IDS VM Further Development
Implementation
The IDS VM is implemented as a regular Micro VM with static IP.
The mitmproxy is included in the demonstrative interactive proxy to enable analysis of TLS-protected data on the fly. Also, Snort network intrusion detection and prevention system package is included but no dedicated UI nor proper utilization is provided.
Enforcing network traffic to go through IDS VM is crucial to the IDS VM functionality. It is achieved by setting the IDS VM to be the gateway of other VMs in dnsmasq configuration of Net VM. There is a risk that one could change the gateway settings of the VM to bypass the IDS VM. This however requires root (sudo) rights and it is assumed here that these rights are enabled only in the debug build.
mitmproxy
mitmproxy is a free and open-source interactive HTTPS proxy. It is your Swiss Army Knife for debugging, testing, privacy measurements, and penetration testing. It can be used to intercept, inspect, modify and replay web traffic such as HTTP/1, HTTP/2, WebSockets, or any other SSL/TLS-protected protocols.
In IDS VM, we use mitmweb1 tool to demonstrate mitmproxy's capabilities. It provides a web-based user interface that allows interactive examination and modification of HTTP(s) traffic. The mtmproxy package also includes a console tool that provides the same functionalities in a text-based interface and a command-line tool mitmdump to view, record, and programmatically transform HTTP(s) traffic.
The mitmweb tool is run in ids-vm as a systemd service. It starts automatically when ids-vm boots up. The UI it provides is accessible at http://localhost:8081, so it is available from ids-vm only. However, with SSH port forwarding it is possible to access the UI from other VMs. To that purpose, GUI VM has a script mitmweb-ui that creates an SSH tunnel between ids-vm and chromium-vm, launches Chromium, and connects to the UI address.
Certificates
mitmproxy can decrypt encrypted traffic on the fly, as long as the client trusts mitmproxy's built-in certificate authority (CA).
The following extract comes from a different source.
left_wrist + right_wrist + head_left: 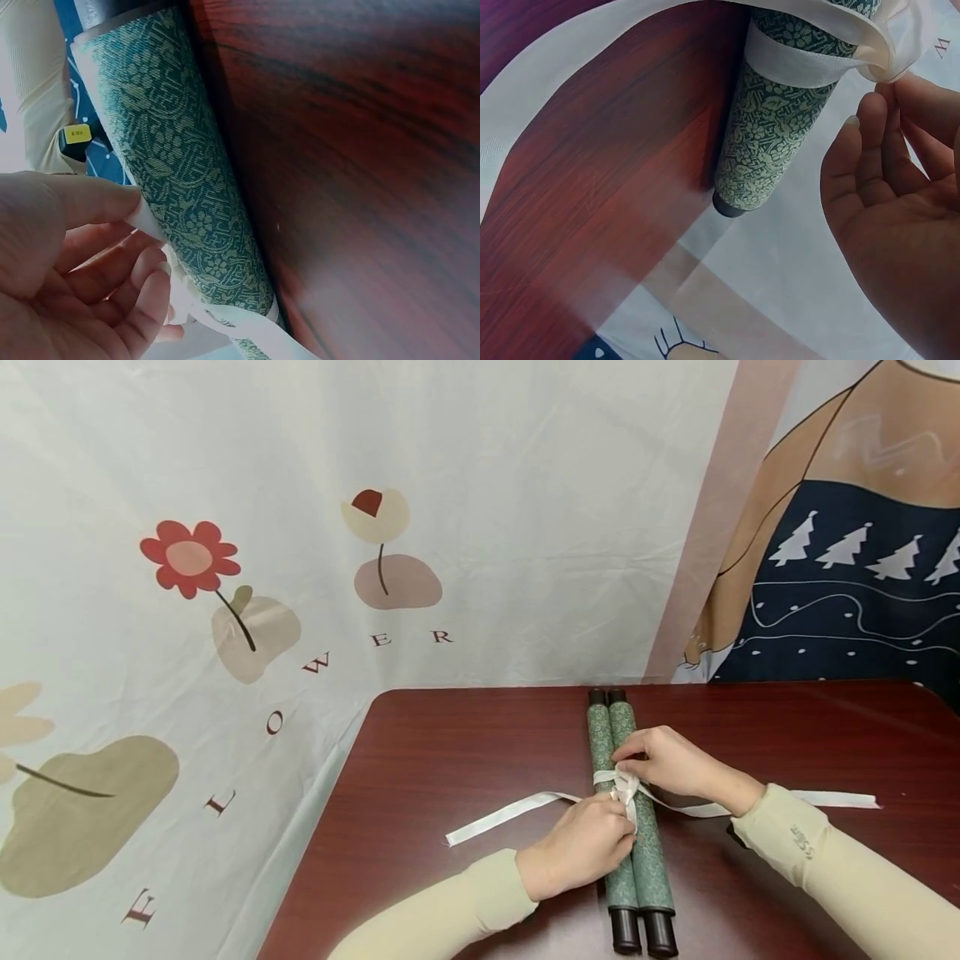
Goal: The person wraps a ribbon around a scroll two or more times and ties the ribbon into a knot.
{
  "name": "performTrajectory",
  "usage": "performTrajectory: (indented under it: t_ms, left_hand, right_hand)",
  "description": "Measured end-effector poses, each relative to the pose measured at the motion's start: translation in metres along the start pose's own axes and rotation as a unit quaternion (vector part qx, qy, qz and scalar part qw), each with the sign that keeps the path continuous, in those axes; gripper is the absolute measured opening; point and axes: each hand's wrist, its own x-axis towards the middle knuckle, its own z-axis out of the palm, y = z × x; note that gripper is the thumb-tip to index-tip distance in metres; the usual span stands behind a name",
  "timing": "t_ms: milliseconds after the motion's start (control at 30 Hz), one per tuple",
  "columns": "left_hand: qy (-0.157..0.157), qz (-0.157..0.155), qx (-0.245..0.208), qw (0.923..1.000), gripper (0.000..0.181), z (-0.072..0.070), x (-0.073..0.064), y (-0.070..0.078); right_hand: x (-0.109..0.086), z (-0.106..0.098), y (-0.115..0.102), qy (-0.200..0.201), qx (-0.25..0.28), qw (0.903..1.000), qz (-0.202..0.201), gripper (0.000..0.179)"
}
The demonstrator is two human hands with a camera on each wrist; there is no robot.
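Two rolled scrolls (654,872), covered in green flower-patterned cloth with black end knobs (626,932), lie side by side on the table. A white ribbon (510,812) goes round their middle, gathered in loops on top, its two tails spread left and right. My left hand (585,842) pinches the ribbon between thumb and fingers on the near side of the knot. In the left wrist view, the pinched white ribbon (148,223) shows beside the green cloth. On the far side, my right hand (669,762) pinches a ribbon loop (881,69) with thumb and fingertips.
The dark red wooden table (435,735) carries the scrolls, whose far ends reach close to its back edge. Behind it hangs a pale printed cloth (525,527) with flowers and letters. A dark band with white trees is printed at the right.
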Motion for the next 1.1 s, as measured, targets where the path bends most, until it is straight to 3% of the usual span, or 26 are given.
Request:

CA certificates are the same for all ids-vm instances, as they are hardcoded to the IDS VM implementation. In the release version, these should be randomly generated and stored securely.
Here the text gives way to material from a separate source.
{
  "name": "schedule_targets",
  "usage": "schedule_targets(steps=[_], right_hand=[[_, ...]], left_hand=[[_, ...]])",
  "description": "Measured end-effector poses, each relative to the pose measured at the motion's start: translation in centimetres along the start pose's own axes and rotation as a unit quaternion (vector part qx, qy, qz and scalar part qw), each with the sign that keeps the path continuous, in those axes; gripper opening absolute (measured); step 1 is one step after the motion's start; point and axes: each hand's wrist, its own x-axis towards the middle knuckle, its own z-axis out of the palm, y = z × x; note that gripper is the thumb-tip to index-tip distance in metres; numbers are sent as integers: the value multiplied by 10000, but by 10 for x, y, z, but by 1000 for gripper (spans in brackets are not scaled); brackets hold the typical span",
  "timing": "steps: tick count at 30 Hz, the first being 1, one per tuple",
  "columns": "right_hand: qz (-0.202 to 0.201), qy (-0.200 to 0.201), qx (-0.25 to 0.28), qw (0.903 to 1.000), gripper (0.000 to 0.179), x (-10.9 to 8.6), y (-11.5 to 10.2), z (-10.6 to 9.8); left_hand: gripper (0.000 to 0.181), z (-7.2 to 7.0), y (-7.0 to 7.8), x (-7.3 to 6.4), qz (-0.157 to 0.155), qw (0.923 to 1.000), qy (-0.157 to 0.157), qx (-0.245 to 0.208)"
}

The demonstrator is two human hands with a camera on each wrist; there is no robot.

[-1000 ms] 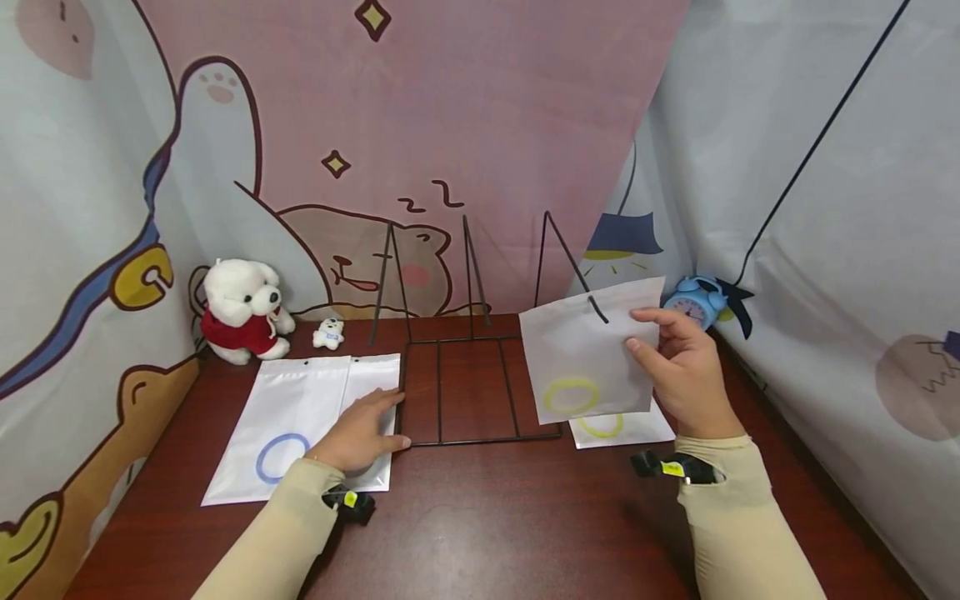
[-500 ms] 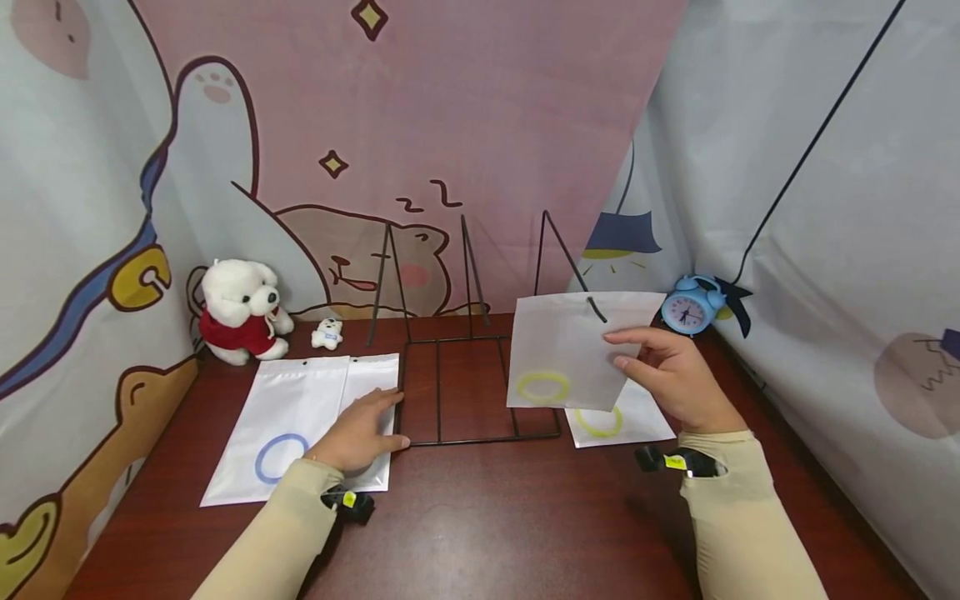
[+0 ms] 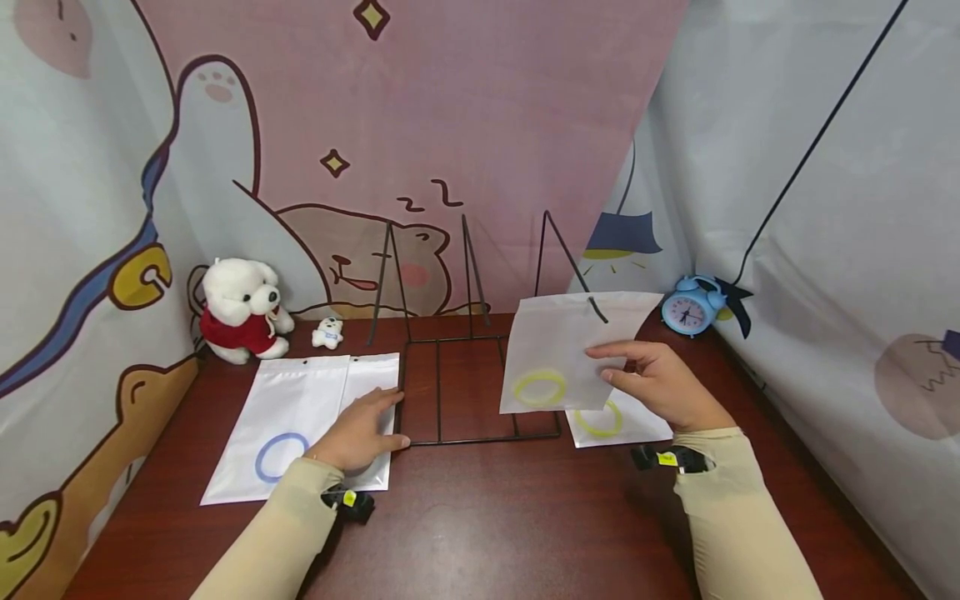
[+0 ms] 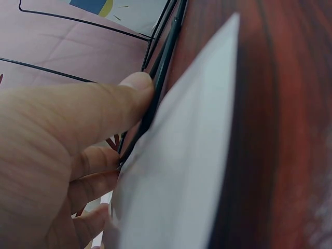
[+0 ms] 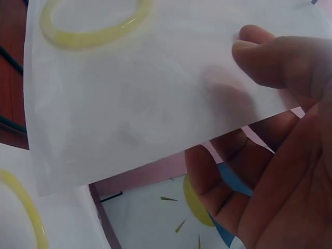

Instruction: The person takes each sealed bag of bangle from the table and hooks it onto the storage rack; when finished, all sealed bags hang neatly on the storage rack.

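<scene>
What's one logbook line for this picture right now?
left hand: touching rack | right hand: pinching raised bag | prong: tip in front of bag

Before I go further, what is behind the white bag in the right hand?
Part of the wire rack and a second yellow-ringed bag extend behind the held bag; whatever else it covers cannot be seen.

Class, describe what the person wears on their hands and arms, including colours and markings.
The left hand and right hand are gloveless. The left sleeve and right sleeve are long, plain and beige. A small black device with a yellow label sits near the end of each; any print is too small to read.
</scene>
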Motion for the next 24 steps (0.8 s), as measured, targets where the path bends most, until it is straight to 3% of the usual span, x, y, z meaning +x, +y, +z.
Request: schedule_targets(steps=[7,15,24], right_hand=[[-72,-144,-506,9986,30,2,3,0],[309,-2,-587,9978,34,1,-1,1],[287,576,-644,9958,34,1,2,3]], left_hand=[[75,0,1,0,-52,10000,-34,-23],[75,0,1,-1,-88,9999,-66,-41],[76,0,2,-1,-122,9999,-75,-39]])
By default, any of the clients should not trust mitmproxy's CA. These CA certificates should be installed in the OS's CA storage. However, many client applications (web browsers, for example) use their own CA bundles, and importing custom certificates there can be complicated or require manual user interaction. In our case, this difficulty is circumvented in chromium-vm by disabling certificate verification errors, if the certificate chain contains a certificate which SPKI fingerprint matches that of mitmproxy's CA certificate fingerprint. This does not degrade server verification security since mitmproxy validates upstream certificates using a certified Python package which provides Mozilla's CA Bundle.
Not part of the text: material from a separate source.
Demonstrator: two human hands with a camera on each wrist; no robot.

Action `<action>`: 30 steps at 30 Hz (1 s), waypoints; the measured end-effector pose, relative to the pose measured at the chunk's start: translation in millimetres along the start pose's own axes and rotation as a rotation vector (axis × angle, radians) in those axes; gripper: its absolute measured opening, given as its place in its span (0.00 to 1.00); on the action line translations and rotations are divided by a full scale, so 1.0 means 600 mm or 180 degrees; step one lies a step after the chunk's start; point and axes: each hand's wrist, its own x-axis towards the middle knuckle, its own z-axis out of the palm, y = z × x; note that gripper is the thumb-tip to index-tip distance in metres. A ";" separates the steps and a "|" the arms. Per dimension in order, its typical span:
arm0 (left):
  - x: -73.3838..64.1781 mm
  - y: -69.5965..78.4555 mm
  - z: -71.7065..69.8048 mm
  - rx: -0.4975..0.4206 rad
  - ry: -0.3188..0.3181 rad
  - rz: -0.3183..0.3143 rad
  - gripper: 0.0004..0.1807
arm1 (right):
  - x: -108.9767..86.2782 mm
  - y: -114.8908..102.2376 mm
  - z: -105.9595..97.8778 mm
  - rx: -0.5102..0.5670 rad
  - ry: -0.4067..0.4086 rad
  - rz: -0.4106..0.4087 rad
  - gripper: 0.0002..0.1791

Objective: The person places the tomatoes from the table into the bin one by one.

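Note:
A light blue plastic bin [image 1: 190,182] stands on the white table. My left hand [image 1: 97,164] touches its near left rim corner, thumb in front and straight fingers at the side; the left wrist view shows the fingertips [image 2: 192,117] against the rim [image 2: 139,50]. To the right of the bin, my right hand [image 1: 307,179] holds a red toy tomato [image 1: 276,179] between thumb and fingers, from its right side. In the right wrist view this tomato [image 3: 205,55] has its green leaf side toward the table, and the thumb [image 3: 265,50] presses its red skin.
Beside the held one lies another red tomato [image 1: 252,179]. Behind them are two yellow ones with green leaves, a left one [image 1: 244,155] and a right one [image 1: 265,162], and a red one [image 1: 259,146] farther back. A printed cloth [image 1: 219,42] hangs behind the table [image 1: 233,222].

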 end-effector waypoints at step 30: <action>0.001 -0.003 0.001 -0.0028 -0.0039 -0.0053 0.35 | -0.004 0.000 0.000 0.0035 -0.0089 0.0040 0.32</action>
Some applications use certificate pinning to prevent man-in-the-middle attacks. As a consequence mitmproxy's certificates will not be accepted by these applications without patching applications manually. Other option is to set mitmproxy to use ignore_hosts option to prevent mitmproxy from intercepting traffic to these specific domains.
mitmproxy is an interactive, SSL/TLS-capable intercepting proxy with a console interface for HTTP/1, HTTP/2, and WebSockets. mitmweb is a web-based interface for mitmproxy. mitmdump is the command-line version of mitmproxy. Source: mitmproxy docs.